What you are asked to do
Report every line below that has the string "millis" in it.

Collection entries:
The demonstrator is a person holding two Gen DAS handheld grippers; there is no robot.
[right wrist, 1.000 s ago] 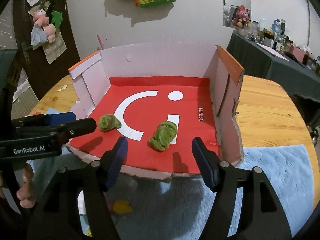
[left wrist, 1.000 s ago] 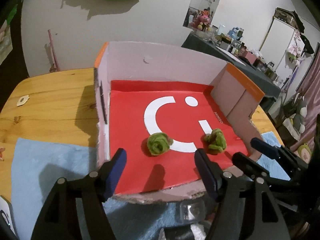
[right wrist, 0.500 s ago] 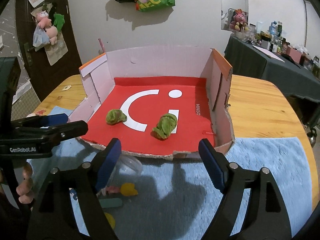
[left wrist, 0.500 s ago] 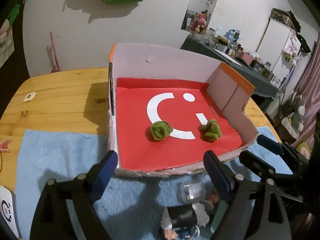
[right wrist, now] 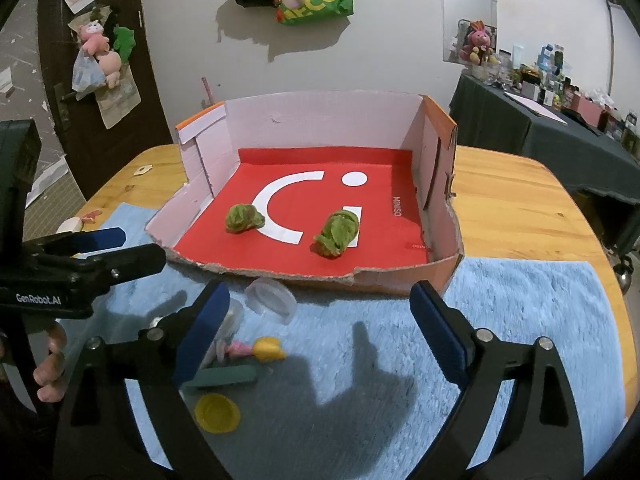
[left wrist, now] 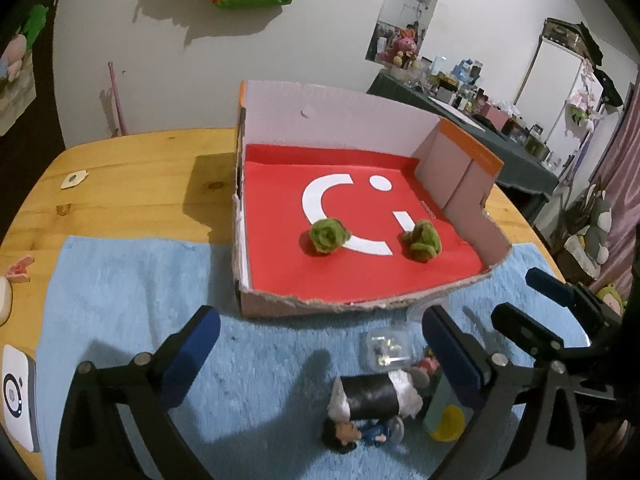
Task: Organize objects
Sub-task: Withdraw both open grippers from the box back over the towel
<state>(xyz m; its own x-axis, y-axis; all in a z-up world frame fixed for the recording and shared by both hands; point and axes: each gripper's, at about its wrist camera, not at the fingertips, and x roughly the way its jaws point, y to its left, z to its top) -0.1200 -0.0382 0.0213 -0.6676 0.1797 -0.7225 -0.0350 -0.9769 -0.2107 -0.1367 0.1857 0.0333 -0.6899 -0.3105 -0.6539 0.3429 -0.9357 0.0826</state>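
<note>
A cardboard box (left wrist: 362, 306) with a red floor holds two green fuzzy balls (left wrist: 329, 236) (left wrist: 422, 239); the right wrist view shows the box (right wrist: 404, 278) and the balls (right wrist: 243, 219) (right wrist: 337, 233) too. My left gripper (left wrist: 320, 354) is open and empty above the blue mat, in front of the box. My right gripper (right wrist: 320, 330) is open and empty, also in front of the box. Small items lie on the mat between them: a black-and-white roll (left wrist: 376, 398), a clear case (left wrist: 388, 348), a figurine (left wrist: 354, 434), a yellow cap (right wrist: 218, 414), a clear lid (right wrist: 270, 298).
The blue mat (right wrist: 520, 312) covers the near part of a wooden table (left wrist: 132, 176). A white device (left wrist: 16, 392) lies at the mat's left edge. A dark cluttered table (right wrist: 560, 132) stands at the right behind.
Both grippers have pulled back from the box and risen. The small items on the mat have come into view. The green balls have stayed in place.
</note>
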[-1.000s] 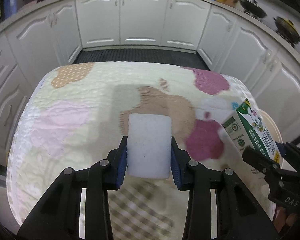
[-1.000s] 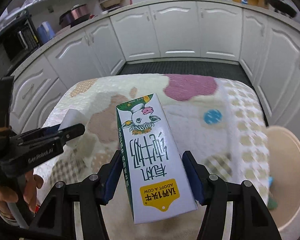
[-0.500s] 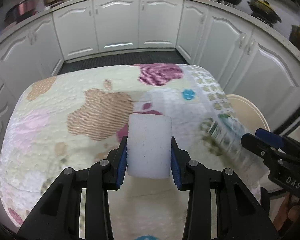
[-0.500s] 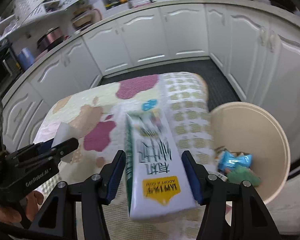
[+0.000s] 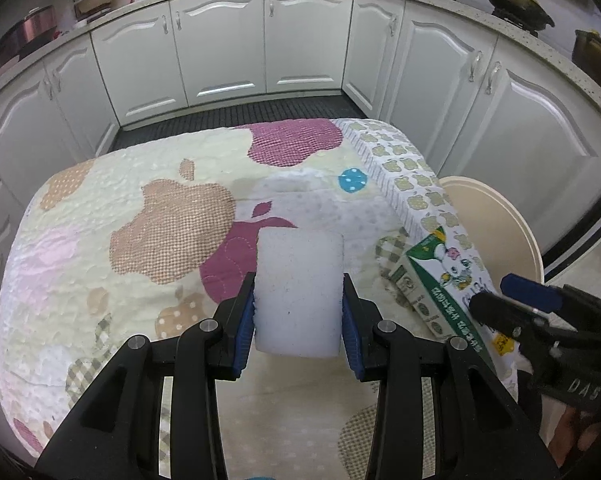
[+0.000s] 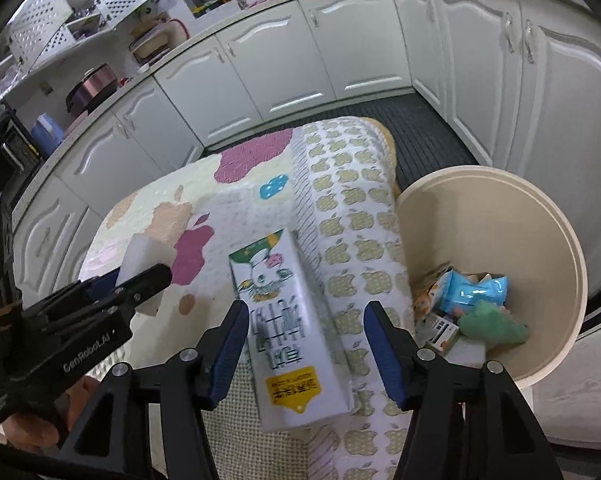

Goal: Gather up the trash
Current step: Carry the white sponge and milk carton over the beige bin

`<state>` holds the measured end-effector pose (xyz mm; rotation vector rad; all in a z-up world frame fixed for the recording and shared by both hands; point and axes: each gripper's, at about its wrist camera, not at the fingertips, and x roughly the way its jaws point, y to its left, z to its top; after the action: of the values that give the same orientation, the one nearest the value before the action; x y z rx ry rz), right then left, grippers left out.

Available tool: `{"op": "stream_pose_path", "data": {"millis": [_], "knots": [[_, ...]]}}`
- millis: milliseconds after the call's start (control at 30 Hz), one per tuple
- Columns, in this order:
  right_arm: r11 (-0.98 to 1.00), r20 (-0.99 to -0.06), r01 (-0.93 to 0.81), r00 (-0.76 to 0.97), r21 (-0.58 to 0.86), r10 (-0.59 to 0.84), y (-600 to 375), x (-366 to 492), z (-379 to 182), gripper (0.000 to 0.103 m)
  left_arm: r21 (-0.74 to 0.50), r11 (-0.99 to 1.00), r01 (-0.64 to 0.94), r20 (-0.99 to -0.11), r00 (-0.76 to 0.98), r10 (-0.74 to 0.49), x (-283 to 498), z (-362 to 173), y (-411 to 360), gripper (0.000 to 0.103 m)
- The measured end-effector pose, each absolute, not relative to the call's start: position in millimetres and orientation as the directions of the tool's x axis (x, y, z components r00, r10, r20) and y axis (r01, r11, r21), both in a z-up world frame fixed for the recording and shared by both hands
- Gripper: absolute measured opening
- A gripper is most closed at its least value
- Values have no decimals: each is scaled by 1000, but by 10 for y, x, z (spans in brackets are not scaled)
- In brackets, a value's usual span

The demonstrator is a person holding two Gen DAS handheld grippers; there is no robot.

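My left gripper (image 5: 299, 314) is shut on a white foam block (image 5: 299, 292) and holds it above the quilted table cover (image 5: 140, 240). My right gripper (image 6: 306, 344) is open, its jaws wide of a white and green milk carton (image 6: 288, 332) that lies on the cover's right edge. The left pad is near the carton, the right pad stands clear of it. The carton also shows in the left wrist view (image 5: 440, 292). A cream trash bin (image 6: 540, 216) stands to the right of the table, with wrappers inside.
White kitchen cabinets (image 5: 220, 56) ring the room beyond a dark floor mat (image 5: 240, 114). The bin (image 5: 496, 216) sits below the table's right edge. The left gripper appears at the left of the right wrist view (image 6: 140, 280).
Both grippers swung right toward the bin. The right gripper opened and the milk carton now lies between its jaws on the cover. The left gripper still holds the foam block.
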<state>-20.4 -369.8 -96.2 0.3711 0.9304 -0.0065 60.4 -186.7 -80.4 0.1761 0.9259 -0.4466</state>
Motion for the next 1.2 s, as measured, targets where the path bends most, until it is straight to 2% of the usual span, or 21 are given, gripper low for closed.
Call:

Final answer
Available tool: `{"op": "stream_pose_path", "data": {"millis": [_], "knots": [[_, ...]]}}`
- millis: milliseconds after the call's start (control at 30 Hz), one per tuple

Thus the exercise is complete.